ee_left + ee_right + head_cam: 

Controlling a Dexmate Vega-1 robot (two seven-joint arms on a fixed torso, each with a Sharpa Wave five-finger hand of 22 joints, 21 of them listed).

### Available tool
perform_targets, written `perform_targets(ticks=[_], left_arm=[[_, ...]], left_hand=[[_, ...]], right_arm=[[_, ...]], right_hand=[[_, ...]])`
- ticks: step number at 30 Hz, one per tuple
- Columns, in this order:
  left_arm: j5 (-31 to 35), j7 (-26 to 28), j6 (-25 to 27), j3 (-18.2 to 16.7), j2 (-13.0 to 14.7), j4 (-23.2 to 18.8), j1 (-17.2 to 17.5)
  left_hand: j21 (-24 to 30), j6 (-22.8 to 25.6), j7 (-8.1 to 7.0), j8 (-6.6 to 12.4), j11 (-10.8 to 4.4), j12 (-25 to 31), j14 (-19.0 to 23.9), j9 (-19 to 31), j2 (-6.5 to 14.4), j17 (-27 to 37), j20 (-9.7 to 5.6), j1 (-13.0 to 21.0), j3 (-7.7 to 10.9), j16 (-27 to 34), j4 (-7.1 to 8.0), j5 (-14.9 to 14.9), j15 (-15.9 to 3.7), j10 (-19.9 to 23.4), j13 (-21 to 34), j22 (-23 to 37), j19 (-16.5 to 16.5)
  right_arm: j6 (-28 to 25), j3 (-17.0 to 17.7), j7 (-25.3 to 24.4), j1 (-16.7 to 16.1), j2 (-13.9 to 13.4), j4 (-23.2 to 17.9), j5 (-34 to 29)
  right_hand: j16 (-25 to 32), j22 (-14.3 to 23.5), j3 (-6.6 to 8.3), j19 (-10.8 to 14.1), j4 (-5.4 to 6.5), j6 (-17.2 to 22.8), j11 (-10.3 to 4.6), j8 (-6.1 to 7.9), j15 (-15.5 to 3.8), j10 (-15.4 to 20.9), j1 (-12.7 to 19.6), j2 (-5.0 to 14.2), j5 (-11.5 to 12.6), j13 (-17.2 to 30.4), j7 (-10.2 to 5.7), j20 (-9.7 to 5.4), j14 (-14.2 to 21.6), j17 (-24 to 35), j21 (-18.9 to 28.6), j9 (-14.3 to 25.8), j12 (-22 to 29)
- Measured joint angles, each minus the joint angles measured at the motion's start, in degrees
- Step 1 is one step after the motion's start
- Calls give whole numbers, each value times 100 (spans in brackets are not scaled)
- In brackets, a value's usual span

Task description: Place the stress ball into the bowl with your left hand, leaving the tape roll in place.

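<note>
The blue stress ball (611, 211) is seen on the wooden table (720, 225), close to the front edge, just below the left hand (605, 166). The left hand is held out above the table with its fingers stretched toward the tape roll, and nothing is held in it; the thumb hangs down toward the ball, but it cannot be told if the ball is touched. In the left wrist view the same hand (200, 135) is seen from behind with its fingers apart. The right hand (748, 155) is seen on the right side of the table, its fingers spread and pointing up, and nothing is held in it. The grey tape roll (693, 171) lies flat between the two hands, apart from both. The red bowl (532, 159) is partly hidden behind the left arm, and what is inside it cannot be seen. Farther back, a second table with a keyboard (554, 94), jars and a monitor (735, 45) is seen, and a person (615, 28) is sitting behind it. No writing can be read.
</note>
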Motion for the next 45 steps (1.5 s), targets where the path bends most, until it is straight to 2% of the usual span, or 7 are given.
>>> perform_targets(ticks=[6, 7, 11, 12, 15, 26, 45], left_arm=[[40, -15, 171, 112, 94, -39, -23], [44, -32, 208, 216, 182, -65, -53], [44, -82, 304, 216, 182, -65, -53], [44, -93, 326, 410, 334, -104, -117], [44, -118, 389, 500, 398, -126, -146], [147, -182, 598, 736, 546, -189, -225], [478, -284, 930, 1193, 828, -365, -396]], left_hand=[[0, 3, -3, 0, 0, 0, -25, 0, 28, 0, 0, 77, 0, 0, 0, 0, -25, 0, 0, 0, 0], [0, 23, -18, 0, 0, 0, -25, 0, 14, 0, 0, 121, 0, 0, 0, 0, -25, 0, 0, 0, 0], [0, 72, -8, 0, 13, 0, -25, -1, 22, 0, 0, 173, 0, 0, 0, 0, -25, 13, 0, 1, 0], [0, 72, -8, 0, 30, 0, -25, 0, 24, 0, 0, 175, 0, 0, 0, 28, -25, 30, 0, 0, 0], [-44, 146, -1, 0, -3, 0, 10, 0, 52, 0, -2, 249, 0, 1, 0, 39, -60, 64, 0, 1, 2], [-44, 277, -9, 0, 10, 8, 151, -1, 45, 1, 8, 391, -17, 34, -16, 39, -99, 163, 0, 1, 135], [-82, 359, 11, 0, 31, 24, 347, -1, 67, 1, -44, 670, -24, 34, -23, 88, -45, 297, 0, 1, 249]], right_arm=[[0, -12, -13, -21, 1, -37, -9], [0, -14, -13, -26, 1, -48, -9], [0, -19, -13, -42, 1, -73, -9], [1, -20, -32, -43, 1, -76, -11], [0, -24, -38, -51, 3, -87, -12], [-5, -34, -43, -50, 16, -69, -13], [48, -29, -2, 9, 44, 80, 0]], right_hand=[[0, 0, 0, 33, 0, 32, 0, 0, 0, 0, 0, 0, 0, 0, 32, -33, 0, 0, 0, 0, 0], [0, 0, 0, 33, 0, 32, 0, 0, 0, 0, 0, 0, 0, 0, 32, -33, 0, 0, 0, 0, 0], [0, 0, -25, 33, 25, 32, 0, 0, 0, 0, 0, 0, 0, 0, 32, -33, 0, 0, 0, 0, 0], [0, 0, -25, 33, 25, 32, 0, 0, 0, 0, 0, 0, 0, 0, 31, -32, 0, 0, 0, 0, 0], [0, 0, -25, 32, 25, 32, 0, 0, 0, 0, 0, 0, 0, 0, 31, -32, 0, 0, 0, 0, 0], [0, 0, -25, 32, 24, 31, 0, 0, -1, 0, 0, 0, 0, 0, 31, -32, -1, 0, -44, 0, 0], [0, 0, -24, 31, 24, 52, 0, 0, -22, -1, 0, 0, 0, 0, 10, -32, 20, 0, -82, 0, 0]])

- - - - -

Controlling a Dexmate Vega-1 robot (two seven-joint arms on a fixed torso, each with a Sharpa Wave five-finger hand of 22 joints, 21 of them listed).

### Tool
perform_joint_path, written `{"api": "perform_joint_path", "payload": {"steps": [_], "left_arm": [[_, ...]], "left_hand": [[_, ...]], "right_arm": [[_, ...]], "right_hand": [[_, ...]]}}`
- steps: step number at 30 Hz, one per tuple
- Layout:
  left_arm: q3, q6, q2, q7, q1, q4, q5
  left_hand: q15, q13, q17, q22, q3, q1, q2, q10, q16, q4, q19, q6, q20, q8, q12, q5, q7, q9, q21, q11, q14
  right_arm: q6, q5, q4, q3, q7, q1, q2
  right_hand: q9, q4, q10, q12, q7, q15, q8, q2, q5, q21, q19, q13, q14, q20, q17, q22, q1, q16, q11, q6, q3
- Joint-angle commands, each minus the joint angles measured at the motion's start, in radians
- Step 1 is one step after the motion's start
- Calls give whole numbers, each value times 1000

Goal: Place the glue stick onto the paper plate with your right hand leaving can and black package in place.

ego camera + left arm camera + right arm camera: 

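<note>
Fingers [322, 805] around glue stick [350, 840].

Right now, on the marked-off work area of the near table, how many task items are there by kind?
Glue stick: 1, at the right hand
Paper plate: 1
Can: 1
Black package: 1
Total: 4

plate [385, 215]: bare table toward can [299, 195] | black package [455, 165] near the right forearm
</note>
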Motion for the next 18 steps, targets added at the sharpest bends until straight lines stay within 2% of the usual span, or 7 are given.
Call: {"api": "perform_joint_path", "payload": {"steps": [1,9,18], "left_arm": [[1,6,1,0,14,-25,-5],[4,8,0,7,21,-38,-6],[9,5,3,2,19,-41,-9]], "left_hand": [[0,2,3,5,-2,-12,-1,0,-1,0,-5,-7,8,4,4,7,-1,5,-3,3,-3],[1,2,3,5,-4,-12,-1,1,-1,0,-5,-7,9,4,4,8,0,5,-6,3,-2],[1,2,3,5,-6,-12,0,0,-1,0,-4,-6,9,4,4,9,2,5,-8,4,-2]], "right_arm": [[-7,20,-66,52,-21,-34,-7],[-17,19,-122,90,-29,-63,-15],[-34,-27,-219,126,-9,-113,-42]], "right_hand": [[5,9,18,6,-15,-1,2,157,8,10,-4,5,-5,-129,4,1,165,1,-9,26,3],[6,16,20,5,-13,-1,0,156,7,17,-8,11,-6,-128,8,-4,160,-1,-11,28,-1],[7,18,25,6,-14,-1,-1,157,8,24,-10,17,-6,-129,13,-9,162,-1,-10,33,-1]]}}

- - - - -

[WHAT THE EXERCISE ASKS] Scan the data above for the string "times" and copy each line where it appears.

[EXERCISE RESULT]
- Calls give whole numbers, each value times 100 (spans in brackets are not scaled)
- Calls give whole numbers, each value times 1000

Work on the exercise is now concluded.